INSTRUCTIONS TO FOLLOW: Each line from the one that contains "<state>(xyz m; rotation" to the end of the material must be set down exactly, and no line before it.

COLLECTED DATA:
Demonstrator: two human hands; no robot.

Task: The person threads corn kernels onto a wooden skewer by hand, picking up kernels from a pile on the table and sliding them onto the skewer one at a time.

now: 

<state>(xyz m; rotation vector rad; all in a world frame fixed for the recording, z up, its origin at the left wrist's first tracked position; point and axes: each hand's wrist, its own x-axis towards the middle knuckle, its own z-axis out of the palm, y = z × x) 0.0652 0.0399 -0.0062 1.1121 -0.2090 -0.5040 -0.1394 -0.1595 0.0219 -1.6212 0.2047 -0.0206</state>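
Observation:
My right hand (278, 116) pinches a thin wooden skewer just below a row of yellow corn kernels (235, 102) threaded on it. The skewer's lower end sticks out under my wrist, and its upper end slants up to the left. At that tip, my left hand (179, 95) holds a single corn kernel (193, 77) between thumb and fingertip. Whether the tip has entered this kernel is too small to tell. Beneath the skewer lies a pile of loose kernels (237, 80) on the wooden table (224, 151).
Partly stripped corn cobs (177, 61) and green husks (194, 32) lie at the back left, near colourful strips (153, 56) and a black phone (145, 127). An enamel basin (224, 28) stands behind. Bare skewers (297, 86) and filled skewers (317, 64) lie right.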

EXERCISE RESULT:
<state>(xyz m; rotation vector rad; all in a world frame fixed for the recording, z up, its origin at the left wrist's first tracked position; point and axes: each hand's wrist, its own x-axis towards the middle knuckle, its own z-axis out of the palm, y = z × x) 0.0652 0.0399 -0.0062 1.1121 -0.2090 -0.5040 -0.1394 -0.1595 0.0219 -1.6212 0.2047 -0.0206</state>
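Observation:
My right hand (278, 116) pinches a thin wooden skewer just below a row of yellow corn kernels (235, 102) threaded on it. The skewer's lower end sticks out under my wrist, and its upper end slants up to the left. At that tip, my left hand (179, 95) holds a single corn kernel (193, 77) between thumb and fingertip. Whether the tip has entered this kernel is too small to tell. Beneath the skewer lies a pile of loose kernels (237, 80) on the wooden table (224, 151).
Partly stripped corn cobs (177, 61) and green husks (194, 32) lie at the back left, near colourful strips (153, 56) and a black phone (145, 127). An enamel basin (224, 28) stands behind. Bare skewers (297, 86) and filled skewers (317, 64) lie right.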

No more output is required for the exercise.